The Type 337 Emergency Escape Vehicle (EEV) is a model of escape pod manufactured by Bodenwerke Gemeinschift. It is the standard escape vehicle fitted to United States Colonial Marine Corps vessels, including the Valley Forge-class, Conestoga-class and Bougainville-class starships. With a carrying capacity of five, the Type 337 is capable of supporting automated cryo tube ejections, whereby personnel are evacuated from the parent vessel within their hypersleep chambers at the command of the ship's on-board computer, without being woken. This process takes as little as 45 seconds. It is also possible for conscious personnel to board themselves and launch the pod manually.
The EEV is 13.2 meters long with an 'L'-shaped configuration. It can withstand atmospheric re-entries and has landing capabilities to ensure a safe touchdown on a planetary body, although it is not unknown for these systems to fail, an often fatal occurrence.
The Type 337 had its origins in sweeping directives laid down by the Interstellar Commerce Commission designed to standardize all starship escape systems in response to recurring problems in starship emergency evacuations.
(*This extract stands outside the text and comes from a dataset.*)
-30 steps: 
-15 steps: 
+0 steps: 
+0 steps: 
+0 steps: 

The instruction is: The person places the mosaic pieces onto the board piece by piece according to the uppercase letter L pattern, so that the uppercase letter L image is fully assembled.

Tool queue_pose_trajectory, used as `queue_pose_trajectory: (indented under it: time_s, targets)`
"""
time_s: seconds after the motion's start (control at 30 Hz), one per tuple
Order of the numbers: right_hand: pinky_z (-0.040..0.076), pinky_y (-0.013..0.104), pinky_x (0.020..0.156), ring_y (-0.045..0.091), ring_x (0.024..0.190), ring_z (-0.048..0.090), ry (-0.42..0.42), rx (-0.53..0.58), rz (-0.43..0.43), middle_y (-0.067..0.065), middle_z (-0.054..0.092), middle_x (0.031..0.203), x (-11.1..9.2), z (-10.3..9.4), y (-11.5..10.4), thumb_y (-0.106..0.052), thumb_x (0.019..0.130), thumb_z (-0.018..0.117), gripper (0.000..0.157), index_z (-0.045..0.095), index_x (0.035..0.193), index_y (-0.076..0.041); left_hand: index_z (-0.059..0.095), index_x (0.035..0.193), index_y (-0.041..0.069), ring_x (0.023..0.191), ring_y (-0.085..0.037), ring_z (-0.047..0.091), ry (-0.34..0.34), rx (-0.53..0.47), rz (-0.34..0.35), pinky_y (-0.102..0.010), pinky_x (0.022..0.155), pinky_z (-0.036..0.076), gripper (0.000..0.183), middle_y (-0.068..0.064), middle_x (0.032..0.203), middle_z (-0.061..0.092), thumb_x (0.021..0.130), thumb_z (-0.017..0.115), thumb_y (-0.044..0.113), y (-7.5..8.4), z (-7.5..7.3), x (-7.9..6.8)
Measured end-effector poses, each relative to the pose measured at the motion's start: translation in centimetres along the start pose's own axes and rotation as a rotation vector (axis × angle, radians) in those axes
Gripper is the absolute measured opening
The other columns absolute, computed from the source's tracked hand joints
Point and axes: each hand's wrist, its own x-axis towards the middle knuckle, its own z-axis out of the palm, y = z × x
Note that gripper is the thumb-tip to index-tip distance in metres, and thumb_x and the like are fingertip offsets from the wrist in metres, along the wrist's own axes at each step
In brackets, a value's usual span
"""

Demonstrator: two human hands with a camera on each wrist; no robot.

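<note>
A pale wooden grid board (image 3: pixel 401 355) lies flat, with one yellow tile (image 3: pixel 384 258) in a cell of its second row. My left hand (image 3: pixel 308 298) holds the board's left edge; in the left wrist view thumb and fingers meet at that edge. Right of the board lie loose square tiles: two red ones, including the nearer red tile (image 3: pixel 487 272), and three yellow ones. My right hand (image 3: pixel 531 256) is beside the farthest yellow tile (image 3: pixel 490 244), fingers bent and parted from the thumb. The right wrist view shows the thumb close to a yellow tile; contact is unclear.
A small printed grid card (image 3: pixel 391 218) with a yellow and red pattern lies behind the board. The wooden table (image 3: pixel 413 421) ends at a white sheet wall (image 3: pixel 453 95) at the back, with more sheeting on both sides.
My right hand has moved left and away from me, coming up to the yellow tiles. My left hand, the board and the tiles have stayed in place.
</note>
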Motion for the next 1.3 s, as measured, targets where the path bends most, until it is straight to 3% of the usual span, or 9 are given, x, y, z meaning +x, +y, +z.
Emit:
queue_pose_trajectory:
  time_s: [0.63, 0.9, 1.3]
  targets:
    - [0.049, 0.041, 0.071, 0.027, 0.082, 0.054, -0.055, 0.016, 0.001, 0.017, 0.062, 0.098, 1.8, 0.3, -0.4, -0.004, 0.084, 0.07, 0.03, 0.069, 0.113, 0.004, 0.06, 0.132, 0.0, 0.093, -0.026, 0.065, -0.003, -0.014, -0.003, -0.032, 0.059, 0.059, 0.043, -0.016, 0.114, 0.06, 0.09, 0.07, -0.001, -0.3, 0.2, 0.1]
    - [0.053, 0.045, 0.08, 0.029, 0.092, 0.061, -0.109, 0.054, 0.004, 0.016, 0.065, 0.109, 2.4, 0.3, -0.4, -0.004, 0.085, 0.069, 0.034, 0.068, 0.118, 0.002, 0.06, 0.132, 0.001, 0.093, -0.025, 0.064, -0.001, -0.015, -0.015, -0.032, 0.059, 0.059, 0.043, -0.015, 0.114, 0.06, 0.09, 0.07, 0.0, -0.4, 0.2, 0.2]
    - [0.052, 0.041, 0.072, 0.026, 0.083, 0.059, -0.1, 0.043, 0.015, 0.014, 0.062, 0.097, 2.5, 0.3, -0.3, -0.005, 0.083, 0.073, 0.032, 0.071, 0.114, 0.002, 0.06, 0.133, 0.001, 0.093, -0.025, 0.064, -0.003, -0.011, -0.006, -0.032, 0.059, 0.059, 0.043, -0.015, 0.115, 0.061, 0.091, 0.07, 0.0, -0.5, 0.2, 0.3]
Unfamiliarity with varying escape equipment, procedures and protocols often resulted in preventable loss of personnel. The Type 337 is the fruit of these standardization efforts and is the standard escape vehicle employed aboard most USCM spacecraft.
The Type 337 EEV is a small escape vehicle capable of carrying up to five passengers. It is 13.2 meters long with an 'L'-shaped configuration. Along the trailing edge of the craft are three large titanium support struts which house ICC standard retaining lugs for connection to the mother ship. The EEV's underside is latched directly to the mother ship's escape hatches and access is made through these hatches via a large docking ring. The asymmetrical 'L' section contains life support systems and the pod's drive section, both of which are connected to the mother ship via an outboard umbilical until the moment of launch. The vehicle's hull is made from carbon, alloy and ceramic composites able to withstand severe re-entry angles and is fitted with external salvage clamps to allow for the removal of individual cryotubes within by rescue ships. As standard, the Type 337 is fitted with a NcMary OV-122 Flight Recorder, which records flight data not only for the EEV itself, but also the mothership to which it is attached.
Mission profiles for the EEV can vary according to the situation. In the event of a disaster aboard the mother ship, the decision to abandon is usually by the vessel's commanding officer. However, the nature of interstellar space flight, including long periods where the crew is in hypersleep and inactive, means evacuation procedures are also able to be initiated by the ship's computer, with designated crisis management hardware controlling the process. The ICC sets rigid protocols for these crisis management systems to ensure that the evacuation of the ship is indeed initiated when, and only when, failure to do so would result in loss of life. If this point is reached, the computers on the mother ship will automatically send out a distress signal and begin the escape procedures.
The Type 337 EEV is noted for its flexibility and reliability, although the nature of space disasters makes egress from a starship a hazardous occurrence nonetheless. Despite advances in EEV technology, many lives are still lost. Escape procedures are so elaborate that the malfunction of just a single component (quite possible when a starship is suffering a catastrophe) can jeopardize the entire evacuation. Even if all systems function perfectly, there is no guarantee of a successful rescue from the vastness of space. However, some chance of survival is better than none, and as such EEVs like the Type 337 will continue to be standard equipment aboard space-going vessels.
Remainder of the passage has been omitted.